There
are few things classier than using a hop-on, hop-off double-decker tour
bus to fulfill one's Los Angeles restaurant reservations.
Oh No, We're Not From Here -- How Could You Tell? |
Without
the use of a car, we had decided months ago to utilize the bus's route
to help us get from one side of town to the other in order to save a few
dollars on Uber. Unfortunately for us, asking the bus drivers for
door-to-door service doesn't really seem to be an option, which is how
we find ourselves trudging up the sidewalks of West Hollywood in order
to get to Hugo's to taste Susan Feniger's Best Thing I Ever Ate WAKE UP CALL dish, the pasta mama.
Dear StarLine Tours, We Have a New Route for You to Try |
Despite the fact that Susan
recommends eating the dish for breakfast, we wander into the place in
the late afternoon (after all, we feel we've consumed enough breakfasts
today to last us a lifetime). At this point, Vodka's phone is on the
brink of death (as opposed to the actual death it will experience on the
streets of Santa Monica the next day, but that's another tale), and
after we check in, she asks the hostess if it would be possible to be
seated near an outlet in order to charge it.
Clearly, the Hostess Doesn't Read This Blog, or Else She'd Know How Rapidly "Can I See the Manager?" Flies Out of Vodka's Mouth |
Never
one to take rejection well, the second our waiter appears at our table,
Vodka accosts him with the same question. Being that he is the kindest
person on the planet, he volunteers to take Vodka's phone and charger
and plug it in at the waiters' station, out of sight of the nasty
hostess (who it becomes clear early on that everyone in the restaurant
is afraid of. So much for our "People in LA are excessively nice"
theory).
So Hardy Har Har, Ms. Hostess |
In the meantime, once our new BFF, the waiter, tells us that
Hugo's happy hour is currently offering all cocktails for $5, we are
overwhelmed with glee. Vodka orders a cucumber martini, and Ginger a
margarita, which cause us to be so pleased with our lives that we each
soon order another.
The Drunk Version of Cookies and Milk |
In the middle of our bargain drinking,
our bowl of pasta mama arrives, which, from what we remember, is
spaghetti noodles with eggs, garlic, parsley, and parmesan cheese.

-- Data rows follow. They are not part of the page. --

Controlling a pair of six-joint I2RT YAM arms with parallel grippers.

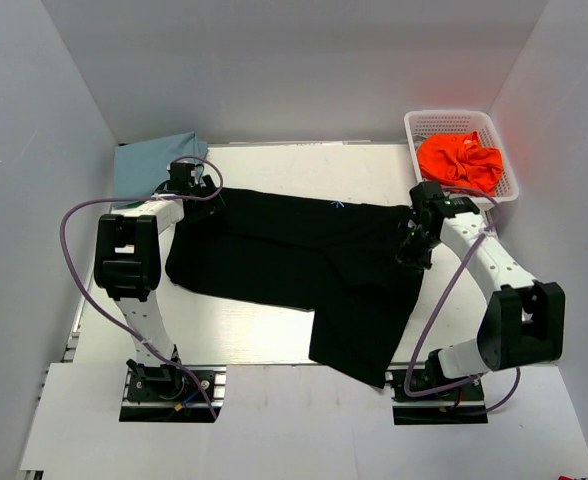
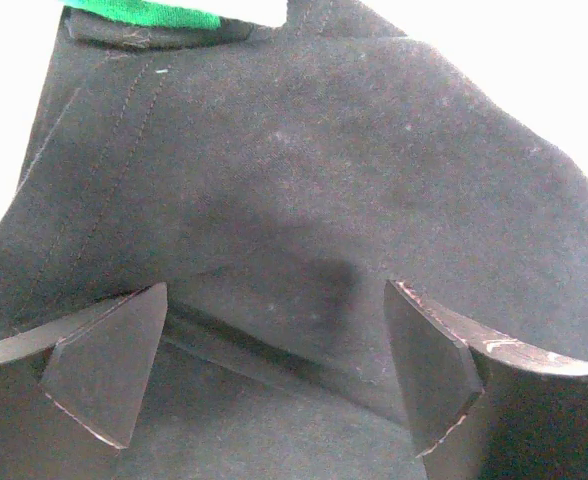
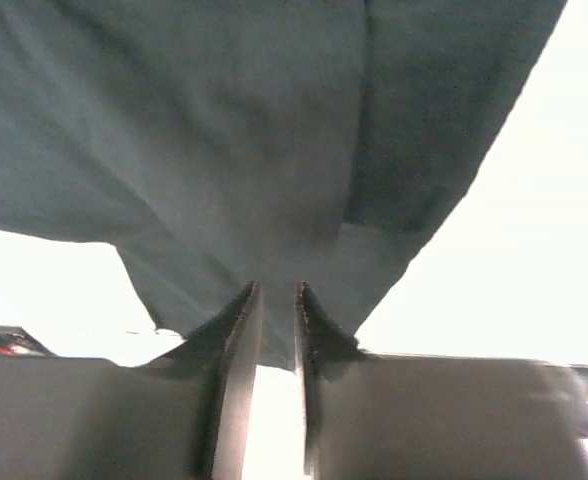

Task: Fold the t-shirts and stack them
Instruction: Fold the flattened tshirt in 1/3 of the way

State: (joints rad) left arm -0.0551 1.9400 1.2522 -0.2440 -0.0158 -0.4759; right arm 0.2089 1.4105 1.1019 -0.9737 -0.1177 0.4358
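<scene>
In the right pincer [image 3: 274, 292], pinched tight, hangs the black t-shirt [image 3: 224, 150].

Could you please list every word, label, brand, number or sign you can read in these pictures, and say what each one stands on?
No words, numbers or brand labels can be read in any view.
The only mark is a tiny blue starburst print on the black t-shirt; it holds no letters.
The orange t-shirt and the basket show no writing.
</scene>
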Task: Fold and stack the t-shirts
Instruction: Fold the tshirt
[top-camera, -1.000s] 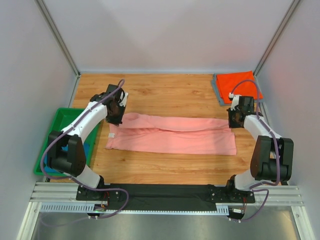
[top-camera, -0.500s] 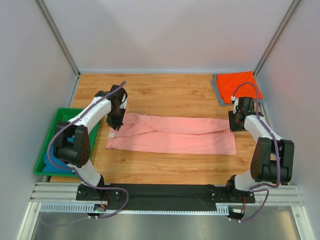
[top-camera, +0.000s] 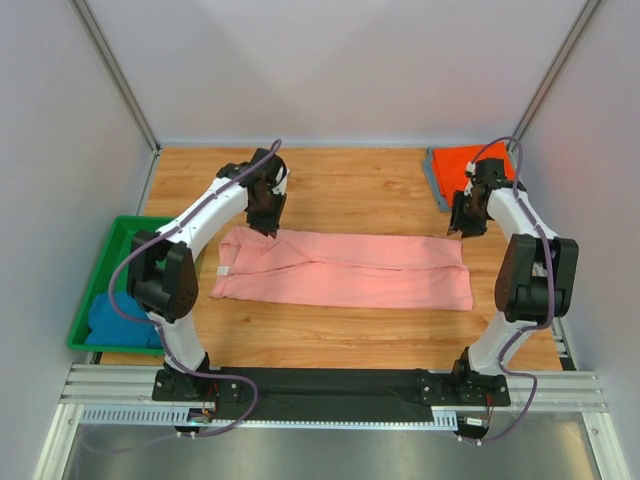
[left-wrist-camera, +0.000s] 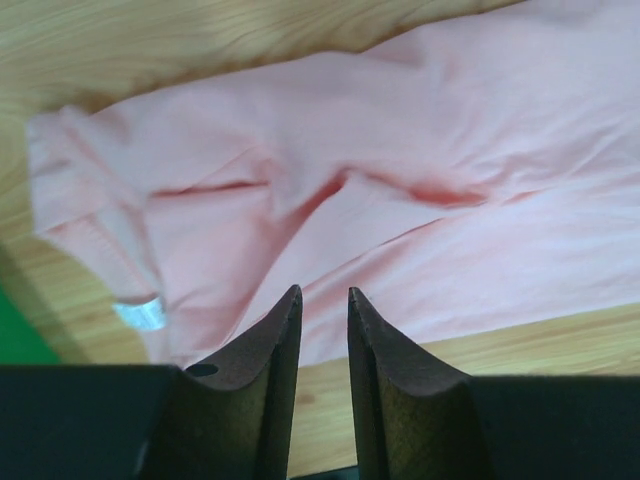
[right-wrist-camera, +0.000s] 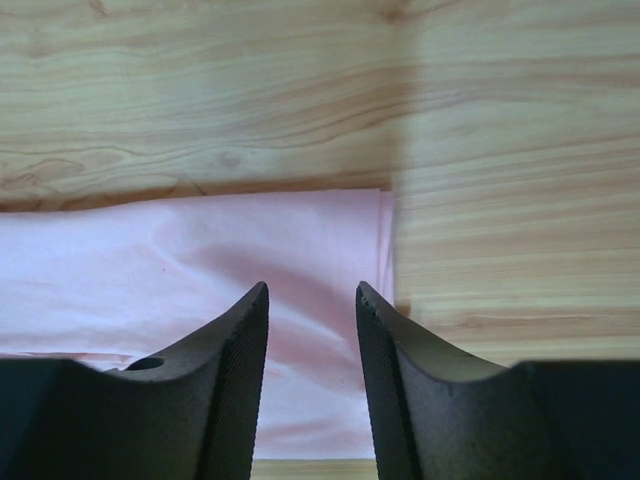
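Note:
The salmon-pink t-shirt (top-camera: 345, 270) lies flat across the middle of the table, folded lengthwise into a long band, with its white label at the left end. My left gripper (top-camera: 268, 222) hovers over the shirt's far left edge. In the left wrist view the gripper (left-wrist-camera: 322, 292) stands open above the pink cloth (left-wrist-camera: 420, 170) and holds nothing. My right gripper (top-camera: 461, 227) hangs above the shirt's far right corner. The right wrist view shows it (right-wrist-camera: 312, 288) open and empty over that corner (right-wrist-camera: 200, 255). A bright orange-red t-shirt (top-camera: 472, 162) rests folded on a grey one (top-camera: 433, 182) at the back right.
A green plastic bin (top-camera: 122, 243) stands at the table's left edge with a teal-blue t-shirt (top-camera: 118, 320) inside. Grey walls and metal posts close in the back and both sides. Bare wooden table (top-camera: 340, 185) lies behind the pink shirt.
Both grippers have opened and let go of the pink shirt. They have risen and drawn toward the back, the left one also shifting right. The shirt now lies flatter.

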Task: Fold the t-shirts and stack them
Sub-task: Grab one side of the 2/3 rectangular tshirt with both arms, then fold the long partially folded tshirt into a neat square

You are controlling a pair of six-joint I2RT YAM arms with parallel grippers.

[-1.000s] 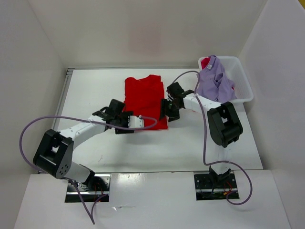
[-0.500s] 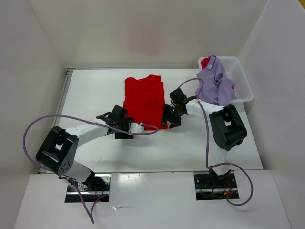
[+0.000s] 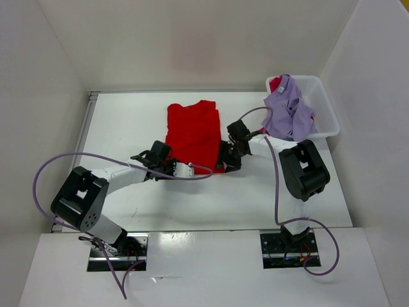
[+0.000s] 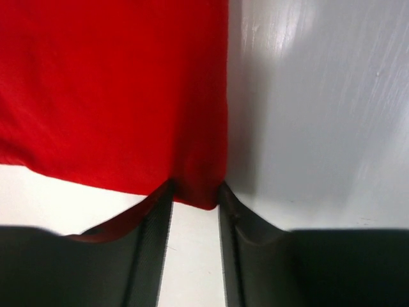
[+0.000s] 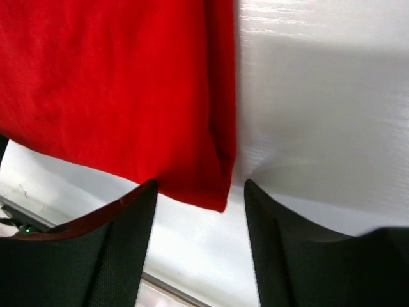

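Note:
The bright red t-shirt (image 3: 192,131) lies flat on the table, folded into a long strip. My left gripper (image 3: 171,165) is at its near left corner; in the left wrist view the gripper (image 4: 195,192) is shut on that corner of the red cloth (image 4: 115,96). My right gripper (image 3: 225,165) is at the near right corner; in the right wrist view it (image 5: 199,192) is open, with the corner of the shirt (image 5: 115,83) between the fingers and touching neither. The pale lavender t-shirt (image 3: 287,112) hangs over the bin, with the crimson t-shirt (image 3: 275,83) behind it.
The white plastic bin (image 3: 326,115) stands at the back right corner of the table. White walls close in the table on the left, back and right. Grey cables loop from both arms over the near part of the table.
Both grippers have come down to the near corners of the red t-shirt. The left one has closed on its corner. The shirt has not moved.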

Good Luck Following That Descriptive Recipe We've Provided |
Almost immediately, Ginger, still sporting a hive on her cheek, decides
to proclaim, "I think I may have an egg allergy." This latest theory
does not prevent her from diving into the bowl, which, almost
immediately, Vodka decides to douse with salt.
At This Point, Ginger Is Surprised Vodka Doesn't Carry a Flask of Salt in Her Purse |
Overall,
the pasta is tasty enough, if slightly chunky in texture due to the
scrambled eggs.
Yes, Hugo's, Could You Please Blend This for Us? |
We could see how it could be pleasing in the early
morning hours, especially since everywhere else in town seems insistent on only serving waffles.
Nothing Like Some Good Carb-Loading First Thing in the Morning |
And while we would certainly return to Hugo's
for the $5 cocktails and sweet-as-pie waitstaff, the pasta itself would
not be enough to lure us back.
And Certainly Not Their Lack of Usable Electrical Outlets |
As we prepare to leave,
we watch a woman in a full down coat strut into the restaurant, despite
the 65-degree temperature outside. And we can only assume that she, unlike us, did not arrive here on a double-decker tour bus.